In the listing below, the lines from the first through the one with "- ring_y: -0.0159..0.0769" are to be copied word for word.

-------- Data section

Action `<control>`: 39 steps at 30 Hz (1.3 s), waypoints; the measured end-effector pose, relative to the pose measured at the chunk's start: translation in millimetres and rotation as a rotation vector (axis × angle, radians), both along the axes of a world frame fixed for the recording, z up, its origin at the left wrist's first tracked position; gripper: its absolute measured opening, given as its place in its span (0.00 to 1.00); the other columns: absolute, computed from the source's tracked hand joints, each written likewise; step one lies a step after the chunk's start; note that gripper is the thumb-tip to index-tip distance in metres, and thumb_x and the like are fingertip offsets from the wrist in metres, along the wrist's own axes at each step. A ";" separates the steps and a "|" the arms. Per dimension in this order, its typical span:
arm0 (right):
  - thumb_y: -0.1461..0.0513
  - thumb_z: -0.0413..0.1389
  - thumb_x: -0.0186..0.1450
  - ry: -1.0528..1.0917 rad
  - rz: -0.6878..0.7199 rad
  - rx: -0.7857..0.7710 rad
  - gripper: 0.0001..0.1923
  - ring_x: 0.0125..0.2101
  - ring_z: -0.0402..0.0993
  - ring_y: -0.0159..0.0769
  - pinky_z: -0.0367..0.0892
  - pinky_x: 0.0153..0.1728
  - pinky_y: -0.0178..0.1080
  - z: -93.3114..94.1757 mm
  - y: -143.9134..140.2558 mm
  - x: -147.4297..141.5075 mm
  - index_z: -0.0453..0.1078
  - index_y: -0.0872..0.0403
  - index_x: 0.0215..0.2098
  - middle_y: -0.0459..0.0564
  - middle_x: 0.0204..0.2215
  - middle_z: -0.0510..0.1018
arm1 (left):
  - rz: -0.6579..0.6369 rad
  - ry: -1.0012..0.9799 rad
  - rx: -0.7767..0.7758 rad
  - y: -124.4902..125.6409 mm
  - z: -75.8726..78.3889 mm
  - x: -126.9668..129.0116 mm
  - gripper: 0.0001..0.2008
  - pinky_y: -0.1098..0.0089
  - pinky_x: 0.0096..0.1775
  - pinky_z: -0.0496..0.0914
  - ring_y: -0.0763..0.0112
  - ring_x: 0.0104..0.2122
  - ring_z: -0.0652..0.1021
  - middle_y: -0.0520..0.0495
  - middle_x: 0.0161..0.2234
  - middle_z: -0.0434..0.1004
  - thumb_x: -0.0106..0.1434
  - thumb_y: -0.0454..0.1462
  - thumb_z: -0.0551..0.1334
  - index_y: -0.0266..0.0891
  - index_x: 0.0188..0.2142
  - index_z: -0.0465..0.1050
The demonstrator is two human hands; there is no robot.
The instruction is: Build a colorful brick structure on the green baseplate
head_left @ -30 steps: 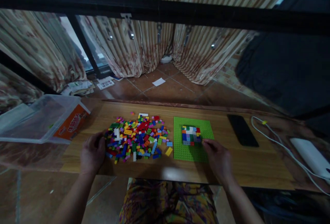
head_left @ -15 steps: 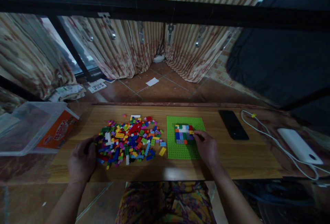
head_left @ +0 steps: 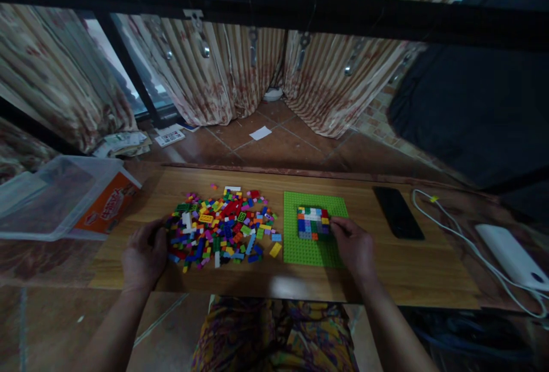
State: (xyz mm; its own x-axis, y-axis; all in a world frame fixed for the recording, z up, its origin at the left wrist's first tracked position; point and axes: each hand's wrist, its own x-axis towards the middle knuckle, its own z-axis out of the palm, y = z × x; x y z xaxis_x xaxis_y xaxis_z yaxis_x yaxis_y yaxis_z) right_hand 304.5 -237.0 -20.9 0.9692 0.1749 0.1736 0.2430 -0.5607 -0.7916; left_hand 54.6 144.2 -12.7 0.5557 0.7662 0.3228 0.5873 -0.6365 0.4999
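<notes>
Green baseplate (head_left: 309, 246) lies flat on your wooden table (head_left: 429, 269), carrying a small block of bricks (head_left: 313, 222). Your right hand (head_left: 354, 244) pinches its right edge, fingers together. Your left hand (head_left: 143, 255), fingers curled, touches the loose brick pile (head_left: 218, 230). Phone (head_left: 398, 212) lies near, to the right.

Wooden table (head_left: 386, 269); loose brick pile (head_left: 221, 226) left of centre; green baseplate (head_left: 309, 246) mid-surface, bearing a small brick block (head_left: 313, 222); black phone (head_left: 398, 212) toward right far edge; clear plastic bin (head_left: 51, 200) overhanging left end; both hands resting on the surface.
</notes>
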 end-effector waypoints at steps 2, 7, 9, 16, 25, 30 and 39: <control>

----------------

**Answer box**
Action `<control>`: 39 steps at 30 Hz (1.3 s), waypoints; the measured end-effector pose, relative to the pose measured at the chunk's start: translation in millimetres and rotation as a rotation vector (axis × angle, radians), both along the axes of a world frame fixed for the recording, z up, its origin at the left wrist's first tracked position; gripper: its absolute measured opening, given as its place in its span (0.00 to 1.00); the other columns: absolute, computed from the source's tracked hand joints, each written likewise; step one lies a step after the chunk's start; note that gripper is the thumb-tip to index-tip distance in metres, and thumb_x and the like are fingertip offsets from the wrist in metres, along the wrist's own axes at each step. A ";" separates the steps and a "|" the arms. Per dimension in this order, its typical span:
arm0 (right):
  - thumb_y: -0.1461..0.0513
  - thumb_z: -0.0413..0.1389
  - thumb_x: -0.0186..0.1450
  - ry: -1.0528..1.0917 rad
  - rz: -0.6878..0.7199 rad
  - rx: -0.7857..0.7710 rad
  - gripper: 0.0001..0.1923
  - ring_x: 0.0125..0.2101
  - ring_z: -0.0402..0.0993
  - ring_y: -0.0159..0.0769

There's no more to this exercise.